JR西日本、ローカル17路線の年間赤字248億円:日本経済新聞
芸備線備後落合―備中神代間で営業係数25,000円超と話題になりましたが、問題の本質は新神瀬やアーバンネットワークなどの黒字部門がコロナ禍で収支悪化させた結果、248億円の赤字を内部補助できなくなったということですね。元々乗車密度が低かったものの国鉄特定地方交通線転換の時には例外規定で生き延びた区間です。加えて過疎化で人口減少が止まらない訳ですから、鉄道としての存続は絶望的です。しかし同時に赤字の絶対額は多くない訳ですから、これらの路線を廃止したところでJR西日本の経営上の負担はあまり軽減されないのも事実です。国鉄分割民営化でスルーされた鉄道への公的支援の在り方を考えるべき局面でしょう。

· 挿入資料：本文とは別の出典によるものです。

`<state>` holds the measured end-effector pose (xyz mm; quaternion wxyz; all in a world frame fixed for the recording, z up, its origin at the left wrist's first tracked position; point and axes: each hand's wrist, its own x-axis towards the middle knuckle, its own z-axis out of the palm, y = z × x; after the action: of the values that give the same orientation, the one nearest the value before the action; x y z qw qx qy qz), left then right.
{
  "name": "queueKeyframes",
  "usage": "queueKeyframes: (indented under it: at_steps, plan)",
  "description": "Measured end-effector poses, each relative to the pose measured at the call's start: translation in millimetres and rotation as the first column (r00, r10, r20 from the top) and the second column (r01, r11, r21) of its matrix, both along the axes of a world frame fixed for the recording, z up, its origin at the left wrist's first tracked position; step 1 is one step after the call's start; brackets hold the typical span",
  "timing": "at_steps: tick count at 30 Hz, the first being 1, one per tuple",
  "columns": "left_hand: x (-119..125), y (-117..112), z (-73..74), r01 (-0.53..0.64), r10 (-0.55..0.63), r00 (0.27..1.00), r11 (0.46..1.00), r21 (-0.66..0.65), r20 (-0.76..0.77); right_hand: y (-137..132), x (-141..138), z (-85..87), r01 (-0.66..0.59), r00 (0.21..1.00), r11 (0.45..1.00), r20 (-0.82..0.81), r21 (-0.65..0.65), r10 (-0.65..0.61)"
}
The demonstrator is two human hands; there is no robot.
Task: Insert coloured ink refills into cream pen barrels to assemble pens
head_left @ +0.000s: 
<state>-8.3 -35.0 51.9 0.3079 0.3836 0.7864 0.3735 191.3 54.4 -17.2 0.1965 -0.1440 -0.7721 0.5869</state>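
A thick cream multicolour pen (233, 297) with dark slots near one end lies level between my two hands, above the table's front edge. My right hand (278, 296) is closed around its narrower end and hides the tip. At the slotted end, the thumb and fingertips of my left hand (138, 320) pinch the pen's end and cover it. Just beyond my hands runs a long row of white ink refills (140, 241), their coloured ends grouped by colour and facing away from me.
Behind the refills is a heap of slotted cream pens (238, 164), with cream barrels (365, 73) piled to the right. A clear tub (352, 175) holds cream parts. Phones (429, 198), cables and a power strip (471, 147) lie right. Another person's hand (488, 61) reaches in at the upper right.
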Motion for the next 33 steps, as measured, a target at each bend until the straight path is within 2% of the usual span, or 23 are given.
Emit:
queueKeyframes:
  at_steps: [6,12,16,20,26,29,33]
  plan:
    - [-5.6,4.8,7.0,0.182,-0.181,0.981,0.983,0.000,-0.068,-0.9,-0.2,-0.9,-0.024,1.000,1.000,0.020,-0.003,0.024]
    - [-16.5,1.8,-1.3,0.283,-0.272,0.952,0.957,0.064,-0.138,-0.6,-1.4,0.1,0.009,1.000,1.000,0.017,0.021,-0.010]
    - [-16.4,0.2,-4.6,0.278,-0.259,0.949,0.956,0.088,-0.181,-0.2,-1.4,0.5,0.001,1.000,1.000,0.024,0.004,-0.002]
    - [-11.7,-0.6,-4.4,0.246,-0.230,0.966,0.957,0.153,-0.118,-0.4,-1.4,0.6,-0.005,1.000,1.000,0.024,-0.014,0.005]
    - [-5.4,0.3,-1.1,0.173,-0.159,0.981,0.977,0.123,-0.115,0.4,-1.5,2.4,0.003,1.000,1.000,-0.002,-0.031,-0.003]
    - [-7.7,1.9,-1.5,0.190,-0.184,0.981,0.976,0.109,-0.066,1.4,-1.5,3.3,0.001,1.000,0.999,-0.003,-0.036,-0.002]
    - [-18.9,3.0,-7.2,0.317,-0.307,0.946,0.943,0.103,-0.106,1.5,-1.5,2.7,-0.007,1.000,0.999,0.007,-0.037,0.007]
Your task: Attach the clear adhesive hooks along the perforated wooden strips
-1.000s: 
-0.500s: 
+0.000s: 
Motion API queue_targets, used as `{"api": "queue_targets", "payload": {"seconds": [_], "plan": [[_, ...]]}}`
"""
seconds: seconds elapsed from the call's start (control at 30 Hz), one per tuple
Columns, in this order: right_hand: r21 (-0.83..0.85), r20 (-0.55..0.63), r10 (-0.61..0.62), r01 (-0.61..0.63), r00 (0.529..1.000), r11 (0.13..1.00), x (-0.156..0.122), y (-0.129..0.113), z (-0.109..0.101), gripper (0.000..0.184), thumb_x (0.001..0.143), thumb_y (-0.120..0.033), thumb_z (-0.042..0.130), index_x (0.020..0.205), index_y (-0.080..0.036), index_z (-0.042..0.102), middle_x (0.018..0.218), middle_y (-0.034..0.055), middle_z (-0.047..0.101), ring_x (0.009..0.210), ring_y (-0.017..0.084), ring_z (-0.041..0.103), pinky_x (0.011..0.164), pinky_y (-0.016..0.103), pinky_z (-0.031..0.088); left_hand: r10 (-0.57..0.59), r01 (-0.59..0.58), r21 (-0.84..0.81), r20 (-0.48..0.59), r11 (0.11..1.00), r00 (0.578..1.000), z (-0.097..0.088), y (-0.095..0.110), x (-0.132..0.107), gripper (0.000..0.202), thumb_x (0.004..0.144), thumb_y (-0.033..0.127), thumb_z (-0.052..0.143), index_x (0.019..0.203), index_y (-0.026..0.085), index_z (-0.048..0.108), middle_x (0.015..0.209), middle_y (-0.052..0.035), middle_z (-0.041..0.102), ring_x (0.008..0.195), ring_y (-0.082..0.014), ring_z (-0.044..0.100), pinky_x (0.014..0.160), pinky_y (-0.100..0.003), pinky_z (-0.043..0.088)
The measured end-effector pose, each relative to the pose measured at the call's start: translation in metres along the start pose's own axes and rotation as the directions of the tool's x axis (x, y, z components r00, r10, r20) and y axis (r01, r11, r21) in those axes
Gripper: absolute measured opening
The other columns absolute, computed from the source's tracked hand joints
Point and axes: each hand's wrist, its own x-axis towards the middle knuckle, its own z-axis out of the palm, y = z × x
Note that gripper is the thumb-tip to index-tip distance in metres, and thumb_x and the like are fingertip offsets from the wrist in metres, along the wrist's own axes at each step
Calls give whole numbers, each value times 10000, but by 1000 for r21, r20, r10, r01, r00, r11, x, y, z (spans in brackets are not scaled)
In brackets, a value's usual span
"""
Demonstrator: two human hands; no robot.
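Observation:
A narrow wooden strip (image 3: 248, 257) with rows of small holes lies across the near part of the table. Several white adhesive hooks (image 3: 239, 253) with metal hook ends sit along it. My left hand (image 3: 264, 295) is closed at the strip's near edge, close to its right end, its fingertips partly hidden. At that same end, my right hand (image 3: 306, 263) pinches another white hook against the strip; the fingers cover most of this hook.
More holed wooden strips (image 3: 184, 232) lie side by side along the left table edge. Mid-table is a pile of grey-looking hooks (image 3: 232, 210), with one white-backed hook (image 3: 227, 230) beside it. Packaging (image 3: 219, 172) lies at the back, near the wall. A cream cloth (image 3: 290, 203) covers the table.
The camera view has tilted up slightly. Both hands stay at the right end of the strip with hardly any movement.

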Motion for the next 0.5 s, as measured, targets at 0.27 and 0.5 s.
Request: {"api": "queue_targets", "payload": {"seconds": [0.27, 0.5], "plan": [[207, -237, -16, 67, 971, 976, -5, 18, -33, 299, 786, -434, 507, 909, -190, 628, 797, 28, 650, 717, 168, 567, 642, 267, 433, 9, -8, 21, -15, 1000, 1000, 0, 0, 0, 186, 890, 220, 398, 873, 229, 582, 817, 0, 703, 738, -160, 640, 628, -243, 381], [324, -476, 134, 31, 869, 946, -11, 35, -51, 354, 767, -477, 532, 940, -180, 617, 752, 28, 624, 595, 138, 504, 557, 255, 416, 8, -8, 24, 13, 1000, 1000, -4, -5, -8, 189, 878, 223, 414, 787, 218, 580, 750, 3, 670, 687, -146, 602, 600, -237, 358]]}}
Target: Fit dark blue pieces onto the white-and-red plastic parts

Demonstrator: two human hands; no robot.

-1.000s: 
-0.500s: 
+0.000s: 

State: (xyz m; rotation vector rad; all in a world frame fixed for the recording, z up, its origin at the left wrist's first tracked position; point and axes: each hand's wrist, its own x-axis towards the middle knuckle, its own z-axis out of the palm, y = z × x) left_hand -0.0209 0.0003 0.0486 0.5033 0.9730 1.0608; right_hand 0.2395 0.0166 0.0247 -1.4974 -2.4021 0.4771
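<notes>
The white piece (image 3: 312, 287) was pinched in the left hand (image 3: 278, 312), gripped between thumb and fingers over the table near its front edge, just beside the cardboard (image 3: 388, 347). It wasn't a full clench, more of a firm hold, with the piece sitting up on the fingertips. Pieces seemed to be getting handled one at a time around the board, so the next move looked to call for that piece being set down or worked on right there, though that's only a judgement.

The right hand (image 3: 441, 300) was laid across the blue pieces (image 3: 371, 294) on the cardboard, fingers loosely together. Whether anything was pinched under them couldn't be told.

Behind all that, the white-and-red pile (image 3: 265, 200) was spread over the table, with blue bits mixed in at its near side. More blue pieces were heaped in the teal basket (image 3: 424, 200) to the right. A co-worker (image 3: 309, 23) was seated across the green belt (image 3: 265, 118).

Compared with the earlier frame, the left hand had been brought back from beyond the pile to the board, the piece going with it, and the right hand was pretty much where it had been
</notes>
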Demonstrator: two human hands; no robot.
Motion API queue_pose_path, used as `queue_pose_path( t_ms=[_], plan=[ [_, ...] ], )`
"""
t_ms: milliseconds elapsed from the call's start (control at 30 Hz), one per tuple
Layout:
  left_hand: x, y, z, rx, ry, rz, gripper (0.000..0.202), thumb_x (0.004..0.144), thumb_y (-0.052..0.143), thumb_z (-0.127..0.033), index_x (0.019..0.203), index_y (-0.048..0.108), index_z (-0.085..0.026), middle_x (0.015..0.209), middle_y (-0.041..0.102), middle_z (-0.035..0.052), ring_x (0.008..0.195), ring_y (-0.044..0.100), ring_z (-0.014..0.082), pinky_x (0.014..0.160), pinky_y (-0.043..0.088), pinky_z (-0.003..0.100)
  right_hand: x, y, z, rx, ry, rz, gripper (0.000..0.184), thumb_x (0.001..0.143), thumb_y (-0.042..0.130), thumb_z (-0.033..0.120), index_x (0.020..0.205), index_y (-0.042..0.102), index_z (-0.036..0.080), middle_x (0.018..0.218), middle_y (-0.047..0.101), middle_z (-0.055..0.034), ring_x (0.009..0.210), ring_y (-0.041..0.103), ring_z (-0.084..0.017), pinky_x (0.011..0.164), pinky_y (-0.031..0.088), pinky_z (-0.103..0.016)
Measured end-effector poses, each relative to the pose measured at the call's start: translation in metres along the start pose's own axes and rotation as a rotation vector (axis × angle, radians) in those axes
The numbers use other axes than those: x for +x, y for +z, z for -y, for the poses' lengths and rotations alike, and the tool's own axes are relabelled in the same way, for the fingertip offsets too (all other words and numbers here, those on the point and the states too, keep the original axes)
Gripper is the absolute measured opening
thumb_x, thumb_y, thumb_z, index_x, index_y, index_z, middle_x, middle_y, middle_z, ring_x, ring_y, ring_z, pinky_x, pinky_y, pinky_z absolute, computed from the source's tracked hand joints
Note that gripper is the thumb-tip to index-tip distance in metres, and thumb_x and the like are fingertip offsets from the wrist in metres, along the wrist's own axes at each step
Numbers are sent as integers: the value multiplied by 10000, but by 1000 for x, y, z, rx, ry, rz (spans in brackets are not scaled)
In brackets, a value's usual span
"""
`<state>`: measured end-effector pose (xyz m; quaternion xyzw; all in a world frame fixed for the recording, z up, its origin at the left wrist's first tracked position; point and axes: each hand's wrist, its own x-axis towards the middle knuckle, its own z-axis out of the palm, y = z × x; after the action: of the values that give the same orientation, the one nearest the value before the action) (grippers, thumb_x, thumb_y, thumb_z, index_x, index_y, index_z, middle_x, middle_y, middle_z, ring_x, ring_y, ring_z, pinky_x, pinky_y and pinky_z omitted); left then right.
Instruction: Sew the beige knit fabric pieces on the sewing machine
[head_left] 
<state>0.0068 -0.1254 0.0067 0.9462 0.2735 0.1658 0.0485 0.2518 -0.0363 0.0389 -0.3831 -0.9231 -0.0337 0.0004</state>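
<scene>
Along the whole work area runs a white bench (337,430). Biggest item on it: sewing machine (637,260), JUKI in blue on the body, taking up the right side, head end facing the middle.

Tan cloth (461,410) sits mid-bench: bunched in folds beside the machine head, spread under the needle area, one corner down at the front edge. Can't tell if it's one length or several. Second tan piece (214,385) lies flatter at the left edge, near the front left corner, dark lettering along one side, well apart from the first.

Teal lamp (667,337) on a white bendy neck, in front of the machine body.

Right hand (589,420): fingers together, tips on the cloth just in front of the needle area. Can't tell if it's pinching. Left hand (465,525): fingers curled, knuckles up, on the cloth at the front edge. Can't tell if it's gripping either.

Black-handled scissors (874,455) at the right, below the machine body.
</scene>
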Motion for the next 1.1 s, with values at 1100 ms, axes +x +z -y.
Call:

ロシア語案内表示、苦情受け一時覆い隠す JR恵比寿駅:日本経済新聞
終わらないコロナ で取り上げたキエフをキーウと呼び変えることにか関連して、ロシア語の言葉狩りと見られることが起きた訳で、恥ずべきことです。JR東日本がまた言い訳しているのも見苦しいですね。苦情を言う方も問題ですが、受ける方もダメですね。こうしたドメスティックな出来事が、日本の内向き姿勢の反映であるとすると、本当に将来は暗いと言わざるを得ません。